# Work item:
When you reach the line in the listing below that contains "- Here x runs", begin returning lines exactly as written, and stop after the line that contains "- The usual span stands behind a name". Return no other lines.

# Data:
::::

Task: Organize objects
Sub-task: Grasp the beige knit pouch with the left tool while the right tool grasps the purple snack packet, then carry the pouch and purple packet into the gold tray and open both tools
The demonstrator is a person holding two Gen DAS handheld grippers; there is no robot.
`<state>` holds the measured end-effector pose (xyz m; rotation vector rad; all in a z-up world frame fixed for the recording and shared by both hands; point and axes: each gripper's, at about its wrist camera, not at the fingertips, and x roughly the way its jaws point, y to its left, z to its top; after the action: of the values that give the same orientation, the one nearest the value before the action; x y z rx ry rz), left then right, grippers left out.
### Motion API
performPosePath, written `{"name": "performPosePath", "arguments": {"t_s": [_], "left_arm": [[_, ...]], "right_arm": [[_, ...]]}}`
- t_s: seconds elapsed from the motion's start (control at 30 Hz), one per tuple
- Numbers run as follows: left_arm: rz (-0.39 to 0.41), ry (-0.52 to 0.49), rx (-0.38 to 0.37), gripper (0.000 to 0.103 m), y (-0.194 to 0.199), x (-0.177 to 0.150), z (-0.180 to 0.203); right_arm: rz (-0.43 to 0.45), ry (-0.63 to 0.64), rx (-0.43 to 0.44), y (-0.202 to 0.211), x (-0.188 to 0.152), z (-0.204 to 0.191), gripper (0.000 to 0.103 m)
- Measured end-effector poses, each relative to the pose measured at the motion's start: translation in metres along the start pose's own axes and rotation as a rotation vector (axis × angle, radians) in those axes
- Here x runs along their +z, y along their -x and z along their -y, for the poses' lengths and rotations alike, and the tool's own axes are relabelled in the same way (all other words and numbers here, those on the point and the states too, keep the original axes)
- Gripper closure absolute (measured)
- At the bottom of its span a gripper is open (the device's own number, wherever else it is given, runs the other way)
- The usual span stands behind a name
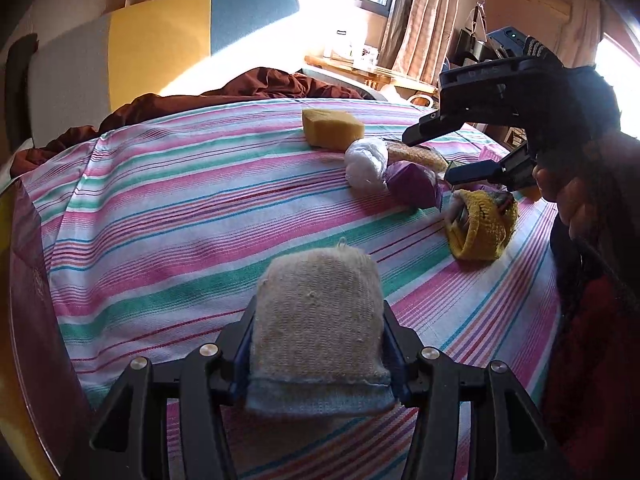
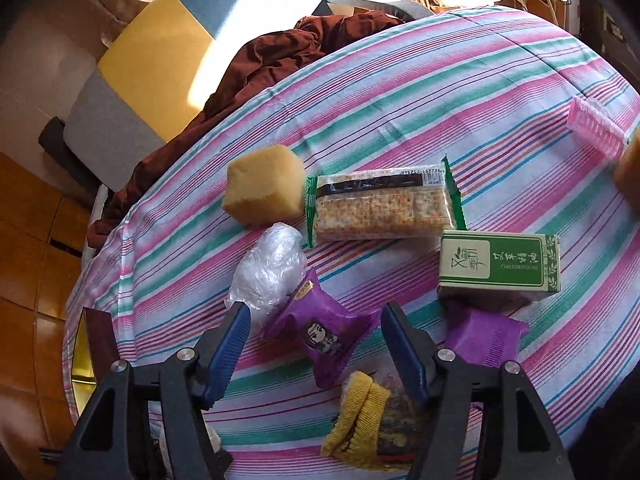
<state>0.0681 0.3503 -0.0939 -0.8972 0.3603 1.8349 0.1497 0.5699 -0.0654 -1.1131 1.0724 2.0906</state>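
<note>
The left tongs point(image 1: 320, 320) were clenched on a beige knitted pouch point(image 1: 318, 312), held over the striped cloth point(image 1: 180, 220) on the worktop. The right tongs point(image 2: 314, 344) stood released above a purple snack packet point(image 2: 320, 332), touching nothing. From that packet, a clear plastic bag point(image 2: 268, 268) lay at ten o'clock, a cracker pack point(image 2: 384, 208) at twelve, a green box point(image 2: 498, 266) at two, and a yellow knit bundle point(image 2: 360, 412) at six.

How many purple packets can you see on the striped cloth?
2. One purple packet lies between the open jaws of the right gripper, beside the clear plastic bag. The other lies just below the green box. More may be hidden.
</note>
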Motion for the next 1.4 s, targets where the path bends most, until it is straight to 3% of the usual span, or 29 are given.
{"name": "performPosePath", "arguments": {"t_s": [0.2, 0.5, 0.53, 0.57, 0.67, 0.77, 1.0, 1.23, 1.4], "left_arm": [[0.005, 0.011, -0.011, 0.048, 0.001, -0.001, -0.002], [0.008, 0.023, -0.025, 0.048, 0.002, -0.001, -0.004], [0.008, 0.025, -0.027, 0.048, 0.001, -0.001, -0.004], [0.009, 0.027, -0.029, 0.048, 0.001, -0.001, -0.005], [0.011, 0.028, -0.032, 0.048, 0.001, -0.002, -0.006], [0.012, 0.025, -0.030, 0.048, 0.001, -0.002, -0.006], [0.012, 0.021, -0.024, 0.048, 0.001, -0.002, -0.005], [0.007, 0.000, 0.012, 0.051, 0.003, -0.002, 0.000], [-0.036, 0.047, 0.025, 0.051, 0.016, -0.001, 0.000]], "right_arm": [[0.013, 0.136, -0.142, -0.003, -0.006, -0.018, 0.033], [0.001, 0.486, -0.413, -0.031, -0.020, -0.060, 0.028], [0.007, 0.515, -0.428, -0.034, -0.020, -0.063, 0.035], [-0.007, 0.528, -0.427, -0.037, -0.021, -0.064, 0.055], [-0.052, 0.524, -0.413, -0.041, -0.023, -0.059, 0.056], [-0.065, 0.474, -0.343, -0.038, -0.019, -0.052, 0.067], [-0.102, 0.457, -0.173, -0.035, -0.020, -0.057, 0.069], [-0.136, 0.497, -0.188, -0.040, -0.028, -0.062, 0.069], [-0.129, 0.536, -0.194, -0.039, -0.031, -0.066, 0.069]]}}
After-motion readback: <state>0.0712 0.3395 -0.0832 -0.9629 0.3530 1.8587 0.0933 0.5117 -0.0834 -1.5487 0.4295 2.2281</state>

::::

# Answer space:
- Here x runs along their +z, y along their -x and z along their -y, for the poses' lengths and rotations alike, and the tool's own axes are relabelled in the same way (all other words and numbers here, those on the point and the states too, keep the original axes)
- Gripper closure absolute (measured)
- At the bottom of its span a gripper is open (the device's own number, wherever else it is given, runs the other way)
- The usual span stands behind a name

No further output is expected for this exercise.